Most TMX parsers are simple XML wrappers. `Hypomnema` is an infrastructure library offering:

- **🛡️ Policy-Driven Recovery:** Configure exactly how to handle errors (missing segments, extra text, invalid tags)
- **🔌 Backend Agnostic:** Runs on `lxml` for speed or standard `xml.etree` for zero-dependency environments, or even build your own.
- **✨ Type Safe:** Fully annotated with modern Python 3.13+ types. Returns structured Dataclasses, not raw XML nodes.
- **🏗️ Symmetrical:** Deserialize XML to Objects, manipulate them, and Serialize back to XML with roundtrip integrity.

## 📦 Installation

```bash
pip install hypomnema
OR
uv add hypomnema
```

_For maximum performance, install with lxml support and use the LxmlBackend:_

```bash
pip install "hypomnema[lxml]"
OR
uv add hypomnema[lxml]
```

## ⚡ Usage (Low-Level API)

_Note: v0.4.x exposes the core architecture components. Better docs and high-level convenience facades are coming in v0.5._

```python
import hypomnema as hm

# Initialize the Deserializer with a backend
deserializer = hm.Deserializer(backend=hm.StandardBackend())

# Parse the file using the backend and let the deserializer do the work for you
tmx_object = deserializer.deserialize(deserializer.backend.parse("memory.tmx"))

# Inspect and manipulate the object however you want
assert isinstance(tmx_object, hm.Tmx)
print(f"Source Language: {tmx_object.header.srclang}")
print(f"Number of TUs: {len(tmx_object.body)}")
for tu in tmx_object.body:
  if tu.creationdate is None or tu.creationdate.year < 2020:
    del tu

# Initialize the Serializer with a backend (doesn't need to be the same as the Deserializer!)
serializer = hm.Serializer(backend=hm.LxmlBackend())

# Serialize the object back to XML
xml_root = serializer.serialize(tmx_object)

# Write the XML to a file
serializer.backend.write(xml_root, "output.tmx")
```

## Handling Dirty Data (Policies)

Real-world TMX files are often broken. Configure a `DeserializationPolicy` to handle errors when parsing a tmx file
and a `SerializationPolicy` to handle errors when serializing back to XML.
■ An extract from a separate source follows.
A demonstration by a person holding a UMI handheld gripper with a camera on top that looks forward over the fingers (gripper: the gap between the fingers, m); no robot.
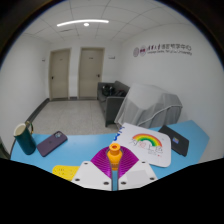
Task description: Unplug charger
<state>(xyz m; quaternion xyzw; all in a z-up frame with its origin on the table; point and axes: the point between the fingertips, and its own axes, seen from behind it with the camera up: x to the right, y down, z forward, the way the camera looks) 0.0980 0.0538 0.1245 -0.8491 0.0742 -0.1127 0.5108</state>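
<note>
Around the claw point(113, 178): we see a blue bench point(40, 163) carrying a teal mug point(23, 139) well off to the left. A dark phone point(51, 143) lies flat between the mug and the claw. To the right and just beyond the claw lies a white card with a rainbow point(146, 139); a dark flat object point(176, 141) lies further right. Beyond the bench we see a grey covered shape point(150, 101) and two doors point(75, 72) in the far wall.

Nothing stands between the claw and the white power strip point(112, 171), which lies directly under and between the fingers. An orange charger plug point(115, 155) rises from it, upright, long axis vertical, just ahead of the fingertips.

We cannot tell whether the claw is released or clenched.
</note>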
> By default, hypomnema is configured to fail fast and prevent silent data corruption.

You can also configure the logging level for each policy value independently of its behavior and even pass your own logger instance
to every object irrespective of its policy to control logging.

## 🧩 Architecture

The library is built on three decoupled layers:

1.  **Backend Layer:** Abstracts the XML parser. `LxmlBackend` (fast, features) vs `StandardBackend` (portable). You can also build your own by subclassing `XmlBackend` and implementing the required methods.
2.  **Orchestration Layer:** `Serializer` and `Deserializer` classes that manage recursion and dispatch to the correct handler.
3.  **Handler Layer:** Specialized classes (`TuvDeserializer`, `NoteSerializer`) that implement the business logic and policy checks for specific TMX elements.